I believe that the very purpose of our life is to seek happiness. That is clear. Whether one believes in religion or not, whether one believes in this religion or that religion, we all are seeking something better in life. So, I think, the very motion of our life is towards happiness… His Holiness the Dalai Lama
The Dalai Lama has his own web pages here at Emory University.
A few years ago he spoke at graduation.
Last October, he came for several days to accept a professorship.
The Drepung Loseling Monastery’s North American seat is an affiliate of Emory University and here in Atlanta.
So, I was not surprised when I received this email yesterday:
At 5 pm today through Friday on the Quad, Tibetan monks will be holding prayer vigils for peace and for their fellow monks in Tibet during this turbulent time.
This past week Tibetan monks and citizens protested the continuing oppressive rule China holds over Tibetan religious rights. The demonstrations quickly escalated as Chinese military police quelled the protesters. Violence ensued. Some reports claim 80 Tibetans died in the turmoil.
Each vigil will last about 20 minutes. All are invited to attend, observe, and respectfully offer support. Thank you!
No, I was not surprised. I turned and looked out my window at the steady rain, the cold gray day, and was sad.
I pictured the monks in their bright ochre robes, standing with bowed heads, and a wet dispirited turn-out of a few students.
I forwarded the email to a friend with the comment that it made me sad.
Morning Edition, March 18, 2008:
The Dalai Lama made a startling threat Tuesday, saying he would step down as the leader of a Tibetan government in exile if protesters in Tibet continued their violent protests.
Later, one of his top aides clarified the Dalai Lama's comments…
Tenzin Taklha said, "He would resign as the political leader and head of state, but not as the Dalai Lama. He will always be the Dalai Lama."
I had heard this sound bite as I did my morning asanas.
The Dalai Lama would step down? How could that be?
And then those words, almost sounding childlike in the trust they held, “He will always be the Dalai Lama.”
Of course! The Dalai Lama is too sweet to be other than who and what he is… at least to me.
Then this morning, as once again I did my asanas, came the next sound bite:
Morning Edition, March 20, 2008:
Chinese officials are ignoring calls for a dialog with protesters in Tibet.

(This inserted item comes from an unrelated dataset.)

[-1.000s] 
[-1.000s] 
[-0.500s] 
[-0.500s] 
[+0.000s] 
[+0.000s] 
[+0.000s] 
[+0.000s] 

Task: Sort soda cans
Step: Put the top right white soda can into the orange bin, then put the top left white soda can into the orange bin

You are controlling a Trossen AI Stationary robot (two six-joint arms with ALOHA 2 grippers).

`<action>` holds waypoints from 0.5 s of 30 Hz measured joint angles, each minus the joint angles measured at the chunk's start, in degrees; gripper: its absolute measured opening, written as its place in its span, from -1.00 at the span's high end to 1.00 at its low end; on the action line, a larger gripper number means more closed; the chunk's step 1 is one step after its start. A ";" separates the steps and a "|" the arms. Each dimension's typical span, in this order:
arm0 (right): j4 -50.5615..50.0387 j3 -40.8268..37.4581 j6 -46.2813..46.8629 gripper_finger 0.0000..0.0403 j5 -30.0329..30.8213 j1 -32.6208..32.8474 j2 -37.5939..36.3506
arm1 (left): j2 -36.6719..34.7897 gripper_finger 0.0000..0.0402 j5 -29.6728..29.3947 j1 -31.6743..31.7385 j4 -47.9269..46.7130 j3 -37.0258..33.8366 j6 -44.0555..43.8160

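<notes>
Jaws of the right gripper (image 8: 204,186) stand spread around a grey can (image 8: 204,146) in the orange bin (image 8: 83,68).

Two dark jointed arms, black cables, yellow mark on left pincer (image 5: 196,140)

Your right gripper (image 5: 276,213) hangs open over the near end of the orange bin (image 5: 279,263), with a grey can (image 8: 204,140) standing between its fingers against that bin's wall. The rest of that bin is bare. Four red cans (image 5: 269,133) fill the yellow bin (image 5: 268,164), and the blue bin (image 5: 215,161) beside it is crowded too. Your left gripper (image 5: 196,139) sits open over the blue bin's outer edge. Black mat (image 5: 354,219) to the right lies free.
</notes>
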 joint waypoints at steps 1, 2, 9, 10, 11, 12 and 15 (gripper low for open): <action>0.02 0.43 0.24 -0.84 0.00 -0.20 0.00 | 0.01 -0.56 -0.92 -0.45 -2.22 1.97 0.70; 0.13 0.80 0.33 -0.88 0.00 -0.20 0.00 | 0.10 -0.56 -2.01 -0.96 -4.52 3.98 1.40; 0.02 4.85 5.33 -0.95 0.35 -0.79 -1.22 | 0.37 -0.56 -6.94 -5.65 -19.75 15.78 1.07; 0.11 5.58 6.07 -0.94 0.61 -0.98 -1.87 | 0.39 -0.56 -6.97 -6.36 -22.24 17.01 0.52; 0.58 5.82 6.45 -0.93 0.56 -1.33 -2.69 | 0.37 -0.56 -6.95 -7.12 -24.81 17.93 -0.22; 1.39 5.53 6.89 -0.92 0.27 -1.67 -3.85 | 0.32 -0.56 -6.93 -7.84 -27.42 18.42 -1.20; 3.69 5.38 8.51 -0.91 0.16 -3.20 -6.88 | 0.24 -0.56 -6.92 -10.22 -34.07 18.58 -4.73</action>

Instead, they have labeled the Dalai Lama a "wolf in monk's clothes" and a "monster with a human face and an animal's heart."
Monster, wolf, animal?
How long does it takes for non-violence to win out?
How can it ever be?
It seems almost a logical impossibility.
And yet, sometimes it does.
My friend emailed me back today.
She had heard from a friend she trusted.
He added this bit of news and a suggestion:
On a personal note, my daughter Julie is married to a Tibetan refugee and is now living in Dharmsala, India, residence of the Dalai Lama.
In a call two days ago, she told me that they are getting what seems to be reliable information through family networks about Chinese atrocities that are far worse than what is being reported in the media.
I encourage you to sign this petition and share it with others.
There was this logic offered:
China does care about its international reputation.
Its economy is totally dependent on "Made in China" exports …
it is keen to make the Olympics in Beijing this summer a celebration of a new China…
So, I signed.
And I am sharing the petition.
They hope to raise a million voices in unison for peace.